Here the job is to transcribe the data exactly while omitting the images.
..............................
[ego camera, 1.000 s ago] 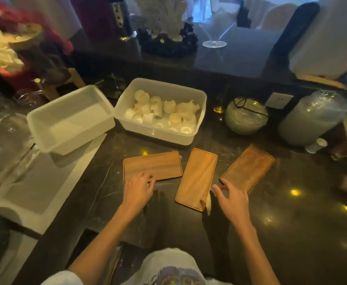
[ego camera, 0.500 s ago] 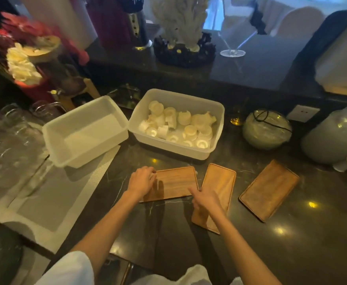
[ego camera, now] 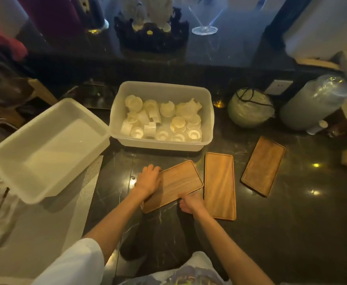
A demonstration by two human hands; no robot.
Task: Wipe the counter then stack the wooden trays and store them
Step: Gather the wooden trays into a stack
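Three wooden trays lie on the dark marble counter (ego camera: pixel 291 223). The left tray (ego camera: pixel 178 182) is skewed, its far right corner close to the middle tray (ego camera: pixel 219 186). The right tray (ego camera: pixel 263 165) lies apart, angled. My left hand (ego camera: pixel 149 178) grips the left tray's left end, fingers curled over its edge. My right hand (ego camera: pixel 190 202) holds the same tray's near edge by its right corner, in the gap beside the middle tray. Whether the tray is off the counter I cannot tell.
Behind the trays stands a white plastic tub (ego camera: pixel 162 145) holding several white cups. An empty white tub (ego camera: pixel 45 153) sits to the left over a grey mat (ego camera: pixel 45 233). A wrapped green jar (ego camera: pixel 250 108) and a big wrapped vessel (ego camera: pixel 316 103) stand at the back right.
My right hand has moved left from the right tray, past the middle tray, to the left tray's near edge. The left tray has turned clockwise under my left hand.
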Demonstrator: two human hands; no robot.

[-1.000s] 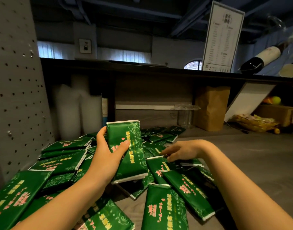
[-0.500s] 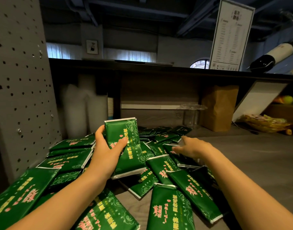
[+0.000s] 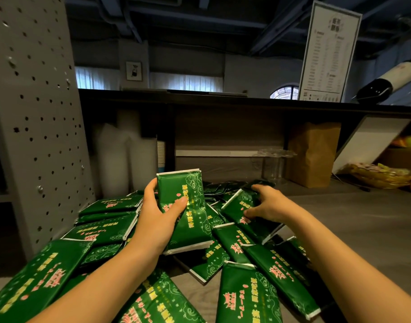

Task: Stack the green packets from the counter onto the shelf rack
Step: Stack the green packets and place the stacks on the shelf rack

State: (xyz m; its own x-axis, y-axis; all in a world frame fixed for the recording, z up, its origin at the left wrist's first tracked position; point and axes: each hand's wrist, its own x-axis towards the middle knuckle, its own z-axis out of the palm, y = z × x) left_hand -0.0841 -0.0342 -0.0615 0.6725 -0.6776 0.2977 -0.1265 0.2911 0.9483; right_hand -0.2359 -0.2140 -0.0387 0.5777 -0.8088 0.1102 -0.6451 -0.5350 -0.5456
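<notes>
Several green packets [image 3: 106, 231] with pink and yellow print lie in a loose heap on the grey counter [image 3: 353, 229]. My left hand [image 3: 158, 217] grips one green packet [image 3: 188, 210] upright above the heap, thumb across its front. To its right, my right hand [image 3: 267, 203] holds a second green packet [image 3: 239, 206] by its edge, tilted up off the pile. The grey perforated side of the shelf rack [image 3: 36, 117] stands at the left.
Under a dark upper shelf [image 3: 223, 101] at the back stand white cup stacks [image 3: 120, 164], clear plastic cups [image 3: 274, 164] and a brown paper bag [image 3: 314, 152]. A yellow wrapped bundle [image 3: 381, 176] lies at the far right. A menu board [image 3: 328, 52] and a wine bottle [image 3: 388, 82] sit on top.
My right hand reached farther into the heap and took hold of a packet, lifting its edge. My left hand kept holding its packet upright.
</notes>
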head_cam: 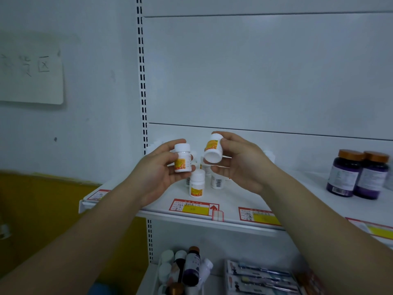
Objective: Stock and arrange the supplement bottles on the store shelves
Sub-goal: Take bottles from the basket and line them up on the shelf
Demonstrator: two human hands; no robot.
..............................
## Task solution:
[ego camera, 1.000 s ago] 
[ego camera, 0.500 s ago] 
[ego camera, now] 
A demonstration by two human hands; no robot.
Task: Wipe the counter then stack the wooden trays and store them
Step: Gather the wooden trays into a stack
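Three wooden trays lie on the dark marble counter (ego camera: pixel 291 223). The left tray (ego camera: pixel 178 182) is skewed, its far right corner close to the middle tray (ego camera: pixel 219 186). The right tray (ego camera: pixel 263 165) lies apart, angled. My left hand (ego camera: pixel 149 178) grips the left tray's left end, fingers curled over its edge. My right hand (ego camera: pixel 190 202) holds the same tray's near edge by its right corner, in the gap beside the middle tray. Whether the tray is off the counter I cannot tell.
Behind the trays stands a white plastic tub (ego camera: pixel 162 145) holding several white cups. An empty white tub (ego camera: pixel 45 153) sits to the left over a grey mat (ego camera: pixel 45 233). A wrapped green jar (ego camera: pixel 250 108) and a big wrapped vessel (ego camera: pixel 316 103) stand at the back right.
My right hand has moved left from the right tray, past the middle tray, to the left tray's near edge. The left tray has turned clockwise under my left hand.
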Demonstrator: two human hands; no robot.

[-1.000s] 
[-0.500s] 
[+0.000s] 

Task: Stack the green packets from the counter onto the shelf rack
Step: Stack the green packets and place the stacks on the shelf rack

State: (xyz m; its own x-axis, y-axis; all in a world frame fixed for the recording, z up, its origin at the left wrist's first tracked position; point and axes: each hand's wrist, its own x-axis towards the middle knuckle, its own z-axis out of the palm, y = z × x) left_hand -0.0841 -0.0342 -0.0615 0.6725 -0.6776 0.2977 -0.1265 0.2911 0.9483; right_hand -0.2359 -0.2140 -0.0387 0.5777 -0.8088 0.1102 -0.6451 -0.5350 -0.5456
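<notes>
Several green packets [image 3: 106, 231] with pink and yellow print lie in a loose heap on the grey counter [image 3: 353, 229]. My left hand [image 3: 158, 217] grips one green packet [image 3: 188, 210] upright above the heap, thumb across its front. To its right, my right hand [image 3: 267, 203] holds a second green packet [image 3: 239, 206] by its edge, tilted up off the pile. The grey perforated side of the shelf rack [image 3: 36, 117] stands at the left.
Under a dark upper shelf [image 3: 223, 101] at the back stand white cup stacks [image 3: 120, 164], clear plastic cups [image 3: 274, 164] and a brown paper bag [image 3: 314, 152]. A yellow wrapped bundle [image 3: 381, 176] lies at the far right. A menu board [image 3: 328, 52] and a wine bottle [image 3: 388, 82] sit on top.
My right hand reached farther into the heap and took hold of a packet, lifting its edge. My left hand kept holding its packet upright.
</notes>
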head_cam: 
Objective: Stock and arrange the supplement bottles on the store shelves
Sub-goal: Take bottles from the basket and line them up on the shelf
Demonstrator: two human hands; no robot.

This output has come to an end.